Les retrouvailles avec ma mère (2026)
Texte, statuettes – oiseau, ourson, paresseux, dolharubang et princesse de Galles
#031

[Le 7 septembre 2011]
Du 26 août au 5 septembre 2011, ma mère a passé dix jours en France.
Nous avons passé les trois premiers jours à Paris et les sept suivants à Aix-en-Provence.
Elle a préféré la nature et la tranquillité de la Provence à la grandeur et au faste de Paris.

Au cours de ce voyage, j'ai pu l'appeler « maman » pour la première fois de ma vie. Nous avons passé des moments précieux, comme si nous nous transmettions des messages que nous n'avions pas pu nous dire auparavant.
À la fin du voyage, ma mère est montée dans le train en disant : « Ne prolongeons pas les adieux ».

Pendant ces quelques jours passés ensemble, des centaines d'émotions m'ont envahi. « Qui est ma mère ? / Quel genre de personne est ma mère ? »
Elle est mignonne, sensible, fragile, elle a une jolie voix, elle se met facilement en colère, elle est calme, bavarde, elle aime bien manger, elle n'aime pas trop la cuisine française, elle est altruiste, égoïste, pure, gentille, drôle, elle m'aime bien, elle veut me contrôler, elle est cultivée, elle connaît plus d'acteurs·rices étrangers·ères que moi, elle aime les films, elle aime la musique, elle ne semble pas détester mon père, elle regrette sa vie, elle est fière d'elle-même, elle est têtue, elle est obéissante, elle prend toujours soin de moi...

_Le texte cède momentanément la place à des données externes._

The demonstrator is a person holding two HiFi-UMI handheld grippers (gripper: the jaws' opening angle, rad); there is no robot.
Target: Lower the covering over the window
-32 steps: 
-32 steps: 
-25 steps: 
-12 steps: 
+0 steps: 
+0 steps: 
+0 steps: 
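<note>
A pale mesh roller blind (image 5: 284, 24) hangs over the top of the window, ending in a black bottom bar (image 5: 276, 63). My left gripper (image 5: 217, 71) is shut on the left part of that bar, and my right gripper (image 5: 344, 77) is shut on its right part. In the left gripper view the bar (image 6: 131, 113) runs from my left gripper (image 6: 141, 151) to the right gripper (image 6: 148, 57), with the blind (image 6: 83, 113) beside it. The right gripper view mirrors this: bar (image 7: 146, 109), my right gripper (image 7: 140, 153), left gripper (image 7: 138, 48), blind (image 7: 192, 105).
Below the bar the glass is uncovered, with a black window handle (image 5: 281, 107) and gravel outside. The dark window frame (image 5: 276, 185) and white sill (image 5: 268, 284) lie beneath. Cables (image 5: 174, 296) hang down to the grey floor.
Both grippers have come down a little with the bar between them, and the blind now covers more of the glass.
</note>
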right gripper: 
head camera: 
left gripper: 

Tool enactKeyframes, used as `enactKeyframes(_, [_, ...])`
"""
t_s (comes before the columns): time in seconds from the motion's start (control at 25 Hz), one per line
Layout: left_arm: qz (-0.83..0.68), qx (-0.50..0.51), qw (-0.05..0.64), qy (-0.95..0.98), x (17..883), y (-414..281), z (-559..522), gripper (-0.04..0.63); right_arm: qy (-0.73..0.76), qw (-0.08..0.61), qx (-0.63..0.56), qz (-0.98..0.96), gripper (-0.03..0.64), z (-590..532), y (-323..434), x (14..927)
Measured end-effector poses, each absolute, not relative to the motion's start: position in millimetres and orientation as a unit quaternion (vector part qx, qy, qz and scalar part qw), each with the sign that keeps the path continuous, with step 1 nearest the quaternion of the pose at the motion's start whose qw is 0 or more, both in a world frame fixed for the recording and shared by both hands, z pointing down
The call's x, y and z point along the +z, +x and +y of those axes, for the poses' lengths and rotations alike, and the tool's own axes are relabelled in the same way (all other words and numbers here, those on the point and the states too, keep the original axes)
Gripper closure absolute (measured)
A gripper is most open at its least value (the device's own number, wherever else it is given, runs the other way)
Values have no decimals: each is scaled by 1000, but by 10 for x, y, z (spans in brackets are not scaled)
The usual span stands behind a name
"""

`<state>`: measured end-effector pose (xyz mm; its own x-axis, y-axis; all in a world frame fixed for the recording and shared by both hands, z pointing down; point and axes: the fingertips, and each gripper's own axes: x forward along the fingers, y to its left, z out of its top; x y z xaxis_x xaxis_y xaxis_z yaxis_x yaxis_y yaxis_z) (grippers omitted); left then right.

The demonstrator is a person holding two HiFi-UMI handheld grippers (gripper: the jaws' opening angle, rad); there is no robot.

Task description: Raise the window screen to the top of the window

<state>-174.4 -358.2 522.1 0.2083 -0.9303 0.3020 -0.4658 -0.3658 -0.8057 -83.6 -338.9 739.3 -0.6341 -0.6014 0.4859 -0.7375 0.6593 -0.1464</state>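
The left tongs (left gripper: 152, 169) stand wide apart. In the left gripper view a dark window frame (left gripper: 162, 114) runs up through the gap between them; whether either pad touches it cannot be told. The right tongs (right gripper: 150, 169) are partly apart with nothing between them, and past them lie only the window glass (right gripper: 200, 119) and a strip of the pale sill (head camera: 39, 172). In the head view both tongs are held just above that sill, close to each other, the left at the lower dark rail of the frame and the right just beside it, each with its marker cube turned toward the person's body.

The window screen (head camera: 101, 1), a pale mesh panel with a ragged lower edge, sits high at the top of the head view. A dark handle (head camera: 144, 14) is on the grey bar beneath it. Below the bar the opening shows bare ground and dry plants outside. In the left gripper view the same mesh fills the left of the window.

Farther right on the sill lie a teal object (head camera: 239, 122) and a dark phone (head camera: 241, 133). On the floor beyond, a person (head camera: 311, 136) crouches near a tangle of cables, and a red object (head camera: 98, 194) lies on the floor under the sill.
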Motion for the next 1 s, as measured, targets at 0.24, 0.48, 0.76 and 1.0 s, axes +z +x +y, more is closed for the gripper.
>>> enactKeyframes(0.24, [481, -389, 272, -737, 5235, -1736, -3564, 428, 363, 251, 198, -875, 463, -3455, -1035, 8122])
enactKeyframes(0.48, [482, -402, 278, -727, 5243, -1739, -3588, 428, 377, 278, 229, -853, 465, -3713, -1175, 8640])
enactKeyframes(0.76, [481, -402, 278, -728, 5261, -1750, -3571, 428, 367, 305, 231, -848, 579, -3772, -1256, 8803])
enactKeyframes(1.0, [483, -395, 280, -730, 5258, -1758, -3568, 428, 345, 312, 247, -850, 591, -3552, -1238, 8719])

Nous ressemblions parfois davantage à des amies, à une guide touristique et une voyageuse, à des amantes, ou encore à des personnes étrangères l'une à l'autre plutôt qu'à une mère et sa fille.

« Mesdames et messieurs, ma mère n'aime pas les endroits bondés. »


Ma mère, adorable comme un petit oiseau.
Ma mère, coquette comme un ourson.
Ma mère, lente comme un paresseux.
Ma mère, solide comme un dolharubang (statue en pierre de divinité).
Ma mère, comme Diana, princesse de Galles.